El Niño is a phenomenon related to the circulation of water near the equator, and mainly affects the west coast of South America, though its effects are felt as far north as British Columbia.  Usually the oceanic circulation along the equator is in a sequence of horizontally aligned rolls.  The El Niño Southern Oscillation (ENSO) is a breakup and reorganization of those rolls at intervals of 5 to 8 years.  In one phase of the ENSO the surface currents off the South American coast flow toward the coast, bringing warm water.  In the other phase the surface currents flow away from the South American coast, accompanied by the upwelling of cold water from deep in the Pacific Ocean.  The circulation system can be thought of as an unstable oscillator, with two states.  The precise mechanism that causes the switch from state to the other is not understood.  Enough is known, however, to empirically model the effects on the atmosphere and climate once either state is established.

The ENSO has become one of the important factors that must be included in atmospheric circulation models for predicting the weather in western North America.  Another oscillation, affecting the North Atlantic, has been recognized for many years, but its significance has only recently been understood.  The North Atlantic Oscillation (NAO) is not as simple as the ENSO, since the currents do not flow parallel to the equator; but it is thought to play a major role in the weather of Europe.  The NAO is seen as an alterntion between a deep low pressure region over Greenland and Iceland which brings westerly flow and mild weather to Northern Europe, and a mild high pressure region which brings cold weather to Northern Europe.  The change of state occurs at intervals of five to ten years.




DROUGHTS AND
"THE GREAT AMERICAN DESERT"

A drought is a sparsity of moisture sufficient to retard the growth of vegetation throughout a widespread regions.  Because of the complicated flow of moisture in the atmosphere, some regions, such as the Sahara Desert are in a more-or-less permanent state of drought.  The Sahara and many other arid deserts were not always dry. Some 12,000 to 6,000 years ago, at the end of the last Ice Age, the Sahara supported abundant vegetation.  But it was probably susceptible to droughts, and eventually the droughts became perpetual.  Droughts lasting from a year to several decades occur frequently at the margins of deserts and in continental interiors.  The American Great Plains and much of western North America have been subject to long periods of drought, sometimes lasting many decades.

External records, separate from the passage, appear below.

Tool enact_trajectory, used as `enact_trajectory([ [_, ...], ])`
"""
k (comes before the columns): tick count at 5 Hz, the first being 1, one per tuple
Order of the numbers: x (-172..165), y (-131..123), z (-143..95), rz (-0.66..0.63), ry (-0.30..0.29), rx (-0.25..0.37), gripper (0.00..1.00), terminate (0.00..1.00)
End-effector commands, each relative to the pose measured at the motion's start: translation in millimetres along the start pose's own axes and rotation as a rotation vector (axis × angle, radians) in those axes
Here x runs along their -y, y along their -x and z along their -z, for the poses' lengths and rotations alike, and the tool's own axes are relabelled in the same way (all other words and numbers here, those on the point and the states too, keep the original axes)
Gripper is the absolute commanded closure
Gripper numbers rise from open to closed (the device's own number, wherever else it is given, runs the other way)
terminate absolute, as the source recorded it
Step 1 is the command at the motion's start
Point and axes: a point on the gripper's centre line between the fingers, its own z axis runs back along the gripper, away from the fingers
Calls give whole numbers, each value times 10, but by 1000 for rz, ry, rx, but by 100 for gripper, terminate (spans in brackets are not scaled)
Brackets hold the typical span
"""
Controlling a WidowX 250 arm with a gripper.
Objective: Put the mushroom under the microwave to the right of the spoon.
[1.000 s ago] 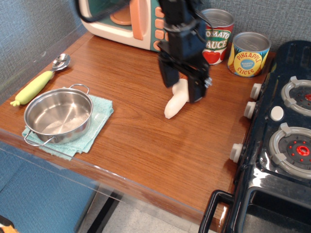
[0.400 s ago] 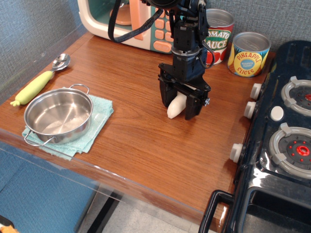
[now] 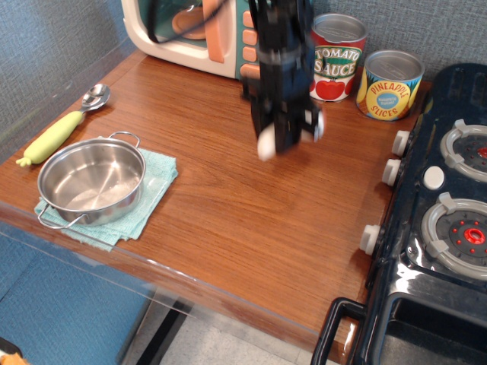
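My gripper (image 3: 278, 141) is shut on the mushroom (image 3: 265, 145) and holds it lifted above the middle of the wooden counter. Only the cream-white end of the stem shows below the fingers; the cap is hidden. The image of the arm is motion-blurred. The microwave (image 3: 190, 34), cream with a teal panel and salmon buttons, stands at the back left, just behind the arm. The spoon (image 3: 65, 125), with a metal bowl and yellow-green handle, lies at the counter's left edge, well left of the gripper.
A steel pot (image 3: 91, 181) sits on a teal cloth (image 3: 156, 179) at the front left. A tomato sauce can (image 3: 337, 57) and a pineapple slices can (image 3: 389, 84) stand at the back. A black toy stove (image 3: 441, 220) borders the right side.
The gripper closed on the mushroom, which was resting on the counter, and lifted it upward and slightly back-left.
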Motion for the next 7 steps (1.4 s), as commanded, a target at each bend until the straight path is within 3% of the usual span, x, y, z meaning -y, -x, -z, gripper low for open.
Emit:
enact_trajectory([
  [1,-770,160,-469,-143,-97,87,100,0],
  [3,-1408,426,-282,-212,-156,2,100,0],
  [5,-1677,609,-131,-223,-152,-60,100,0],
  [6,-1623,586,-124,-166,-103,-33,0,0],
  [7,-1610,557,-297,-160,-113,15,0,0],
])
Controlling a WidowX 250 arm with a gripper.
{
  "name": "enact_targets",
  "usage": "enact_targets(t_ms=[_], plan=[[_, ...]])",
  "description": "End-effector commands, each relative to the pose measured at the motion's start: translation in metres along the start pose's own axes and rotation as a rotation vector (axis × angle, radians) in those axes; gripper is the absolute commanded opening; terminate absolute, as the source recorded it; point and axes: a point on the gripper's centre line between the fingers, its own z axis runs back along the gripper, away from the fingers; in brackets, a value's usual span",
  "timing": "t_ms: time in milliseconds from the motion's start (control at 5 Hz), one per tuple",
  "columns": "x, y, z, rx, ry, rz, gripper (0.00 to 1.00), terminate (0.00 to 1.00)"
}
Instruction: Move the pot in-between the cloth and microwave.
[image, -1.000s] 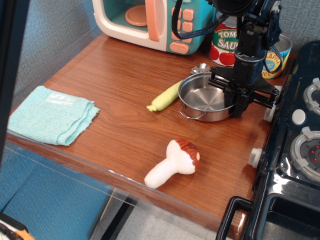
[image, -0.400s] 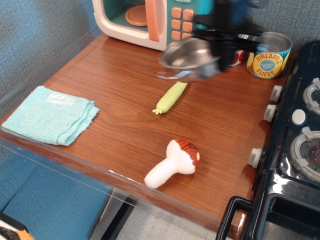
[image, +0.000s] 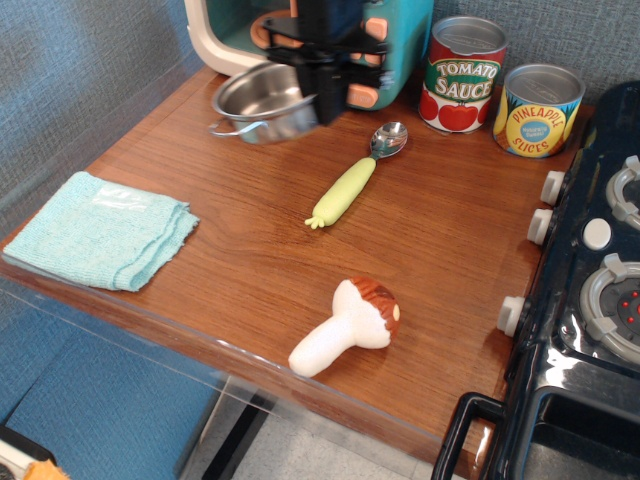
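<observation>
The shiny steel pot hangs tilted just above the table, in front of the microwave at the back. My black gripper is shut on the pot's right rim and comes down from above, hiding much of the microwave's door. The light aqua cloth lies folded at the front left, well apart from the pot.
A spoon with a yellow-green handle lies mid-table. A toy mushroom lies near the front edge. A tomato sauce can and a pineapple can stand at the back right. A black toy stove fills the right side.
My gripper lifted the pot from beside the stove and carried it left, to in front of the microwave. The spoon, formerly partly hidden by the pot, now shows whole.
</observation>
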Motion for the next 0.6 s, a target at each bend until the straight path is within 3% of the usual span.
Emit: enact_targets(t_ms=[0, 400], plan=[[0.013, 0.047, -0.002, 0.041, 0.0, 0.016, 0.0, 0.0], [0.008, 0.062, -0.033, 0.05, 0.08, 0.042, 0.0, 0.0]])
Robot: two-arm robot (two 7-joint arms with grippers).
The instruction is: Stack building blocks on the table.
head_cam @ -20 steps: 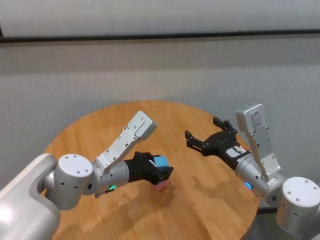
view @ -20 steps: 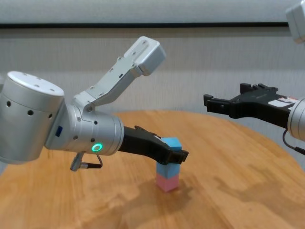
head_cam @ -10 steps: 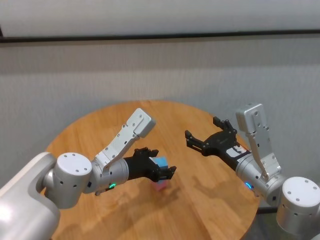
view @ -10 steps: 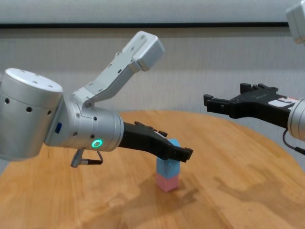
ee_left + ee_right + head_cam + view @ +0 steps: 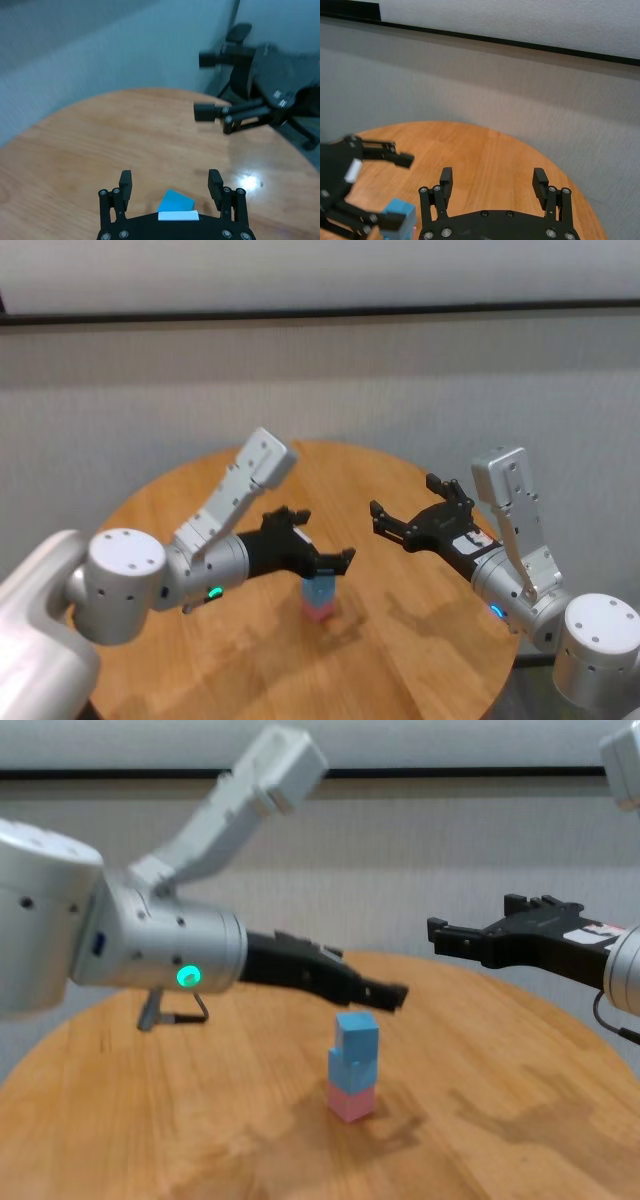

Zebulon Pike's expedition to the Western Plains in 1810 returned reports of an arid region, which came to be known as "The Great American Desert".  Pike's reports have often been cited as an example of how early explorers were misled by their own expectations, based on the needs of agriculture.  We know now that Pike went west during a period of drought.  Moreover, he visited some of the most arid parts of the Great Plains.

Two other explorers, Isaac I. Stevens and John Palliser, visted the western plains in the 1850's.  Palliser also reported severe aridity on the Candian Plains, in what is now Alberta and Saskatchewan.  Palliser was accompanied by trained naturalists, so the veracity of his reports should not be doubted.  The arid region he described, later known as Palliser's triangle, extends from the U.S.  border north to the North Saskatchewan River, and is now the heart of one of the world's greatest wheat producing regions.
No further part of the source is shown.